When I discovered that my recent-ex had cheated on me before we broke up (while giving me the impression there was a good chance we'd get back together, and telling me he wasn't seeing anyone else), I wrote about it. And I knew he would read it. But except for some family and friends who read my blog and have met him, I knew the vast majority of my readers would have no idea who he is (and I've never mentioned his real name online, or posted any pictures of him), so I didn't feel bad saying what I did.Personal blog:
Keep Up With Me
BlogHer blog: Life - Singles
Good point about anonymity
I rarely use anyone's name (because that makes it googlable) useless what I'm writing is positive *and* I know they're cool with it.
Liz Rizzo
I blog at Everyday Goddess.
I just wrote about a break up
On my personal site. It was actually my first time ever mentioning a relationship and even when I wrote it I was hesitent. There was a reason for why I've waited three years to even broach the subject. I got a good response in the comments and emails. Also got a good response from the person I wrote about who was completely understanding, etc. Anyway, it wasn't completely trashing the other party but from my perspective. It wasn't perfect but it was honest and I tried. I think the important thing to remember when writing about such sensitive topic is that there is another person involved so don't go all crazy with the venting. If there is nothing positive to say then hold out until later.
Heather B.
Personal Blog: No Pasa Nada
BlogHer CE: Business, Career & Personal Finance
it took me three years too, Heather.
And I absolutely agree with you that waiting can be key.

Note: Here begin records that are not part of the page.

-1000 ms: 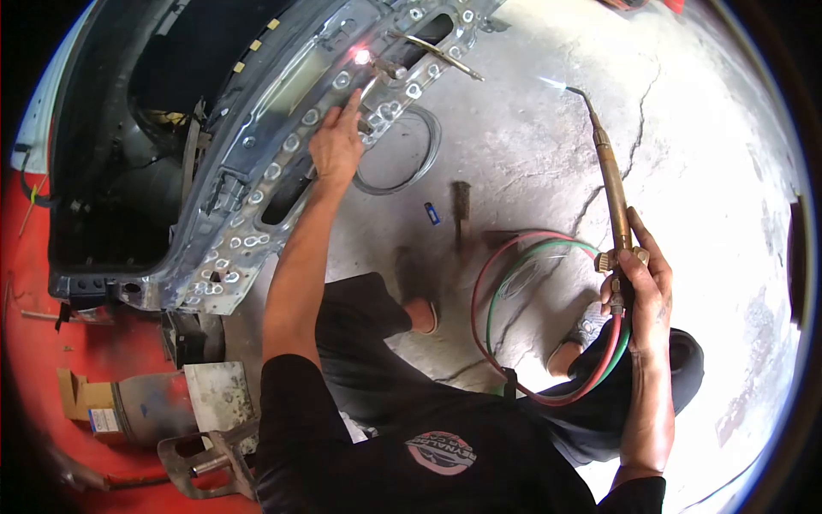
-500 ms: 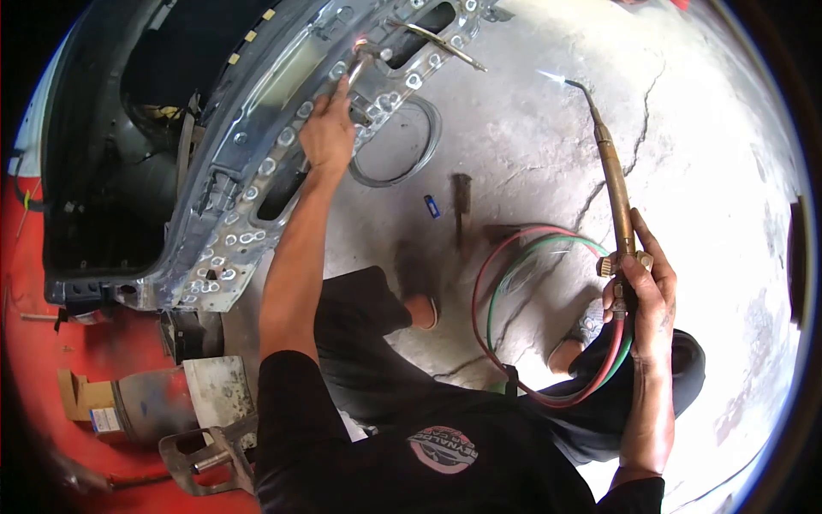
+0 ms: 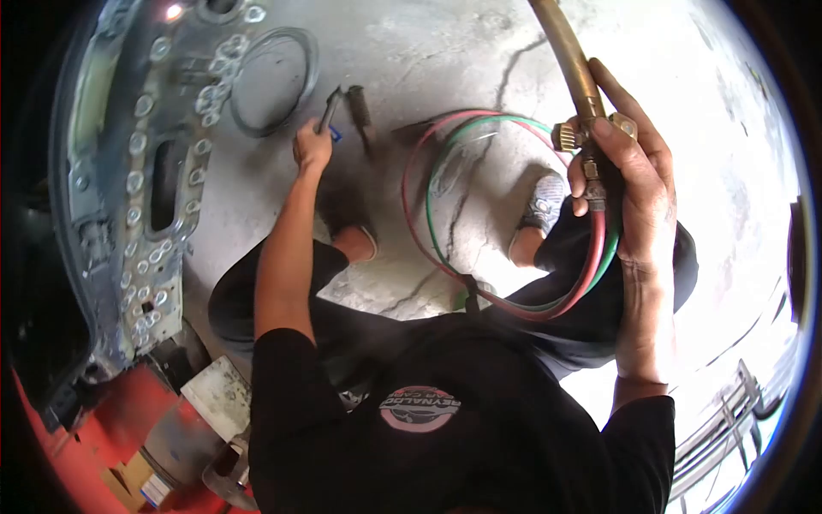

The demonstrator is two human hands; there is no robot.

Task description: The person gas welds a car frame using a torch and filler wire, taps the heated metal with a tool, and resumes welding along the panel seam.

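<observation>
My left hand [image 3: 312, 147] is closed around a slim dark metal tool [image 3: 330, 110], whose exact kind I cannot make out. It is over the concrete floor, close to a brown brush-like tool [image 3: 360, 111] and a small blue object [image 3: 335, 134], partly covered. My right hand [image 3: 638, 163] grips a brass gas torch [image 3: 575, 64] near its valve knobs. The torch's tip is beyond the top edge of the view. Red and green hoses [image 3: 597, 244] run from its lower end. A bright glowing spot [image 3: 174, 12] shows on the grey metal car panel [image 3: 175, 248].
A coil of wire [image 3: 312, 73] lies on the floor beside the panel. The hoses loop in front of my feet. At lower left are a pale metal plate [image 3: 216, 394] and a cardboard box [image 3: 128, 480]. Metal bars [image 3: 728, 420] lie at lower right.
My left hand has left the panel's glowing area and come over the floor, holding the metal tool. The view has shifted, taking the lit torch tip out of sight.
</observation>
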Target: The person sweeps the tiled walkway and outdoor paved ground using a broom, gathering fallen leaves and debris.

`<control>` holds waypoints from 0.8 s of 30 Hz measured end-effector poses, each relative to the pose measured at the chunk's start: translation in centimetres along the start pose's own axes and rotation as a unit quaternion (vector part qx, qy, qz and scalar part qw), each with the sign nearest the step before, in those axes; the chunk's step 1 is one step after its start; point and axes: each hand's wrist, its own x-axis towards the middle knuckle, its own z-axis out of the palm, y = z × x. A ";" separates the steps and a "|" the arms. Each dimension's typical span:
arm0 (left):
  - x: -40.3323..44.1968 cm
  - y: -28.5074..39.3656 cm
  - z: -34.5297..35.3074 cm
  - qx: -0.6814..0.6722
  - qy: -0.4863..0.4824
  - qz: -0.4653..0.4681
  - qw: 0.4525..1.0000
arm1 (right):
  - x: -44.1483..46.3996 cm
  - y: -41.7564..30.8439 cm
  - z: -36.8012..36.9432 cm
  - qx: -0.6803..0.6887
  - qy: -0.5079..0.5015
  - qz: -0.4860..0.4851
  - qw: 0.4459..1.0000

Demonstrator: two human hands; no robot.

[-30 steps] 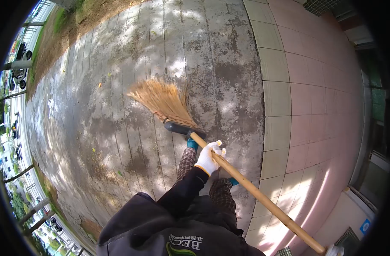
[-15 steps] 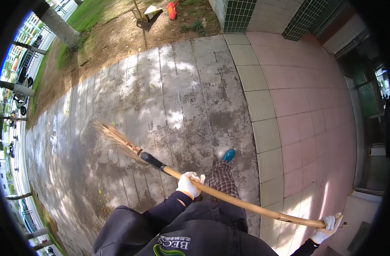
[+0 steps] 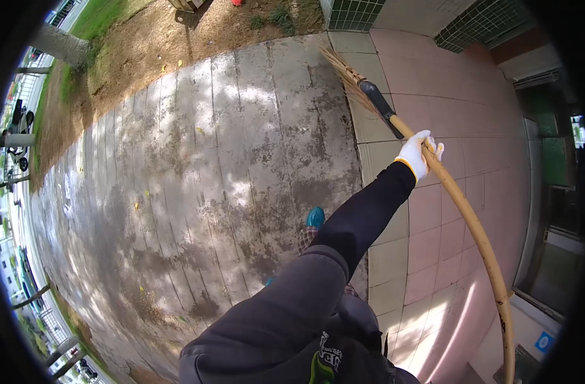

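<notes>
Holding a broom across pale border tiles
Gloved left grip wraps the handle near its head; right grip unseen, cannot tell.

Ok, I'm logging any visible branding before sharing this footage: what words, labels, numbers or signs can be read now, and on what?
None can be read for certain.
Dark jacket: white lettering, turned and creased, unreadable.
Blue sign at lower right: white mark, too small to make out.
Broom: no text visible.
</notes>
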 end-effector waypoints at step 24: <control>-26.7 27.8 -2.1 -0.057 0.194 0.176 0.963 | 1.7 19.5 7.7 0.119 0.177 0.263 0.941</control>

If i had written about what was going on at the time, it would not have been good at all.Now that I have some perspective it's actually more useful.
Laurie
LaurieWrites
A fine line to not cross
First off Susan I just want to say how much I enjoy your writing. I'm very glad to see that you wrote such a great article on this subject.
Like you, this article hit very close to home. One being I'm a NY Times subscriber in Las Vegas of all places (ha ha) and was a little surprised at how unfeeling these women were about the damage that could possibly happen by their blogs. It's not just the spouse that's getting it all, it' the "whole" family: children, ex in-laws, close friends and all the relatives. Have they even considered that for one single minute? I would.
You really nailed in this article in my opinion; It makes a situation worse in a divorce/seperation by bloggine about it. Why even take the chance of making matters worse for yourself, let alone what could happen in a courtroom because of what you've written?
Liz Rizzo (Everyday Goddess) had a line in her comment that realy hit home:
"I also try to remained focused on writing about myself and my feelings, as opposed to writing about other people. I'm the focus of the post, you know? "I'm personally going to be going throuhg a seperation/and divorice but I write about "my" feeling and rarely. I keep a private journal for the details.
Thank you again and really fantastic writing and information.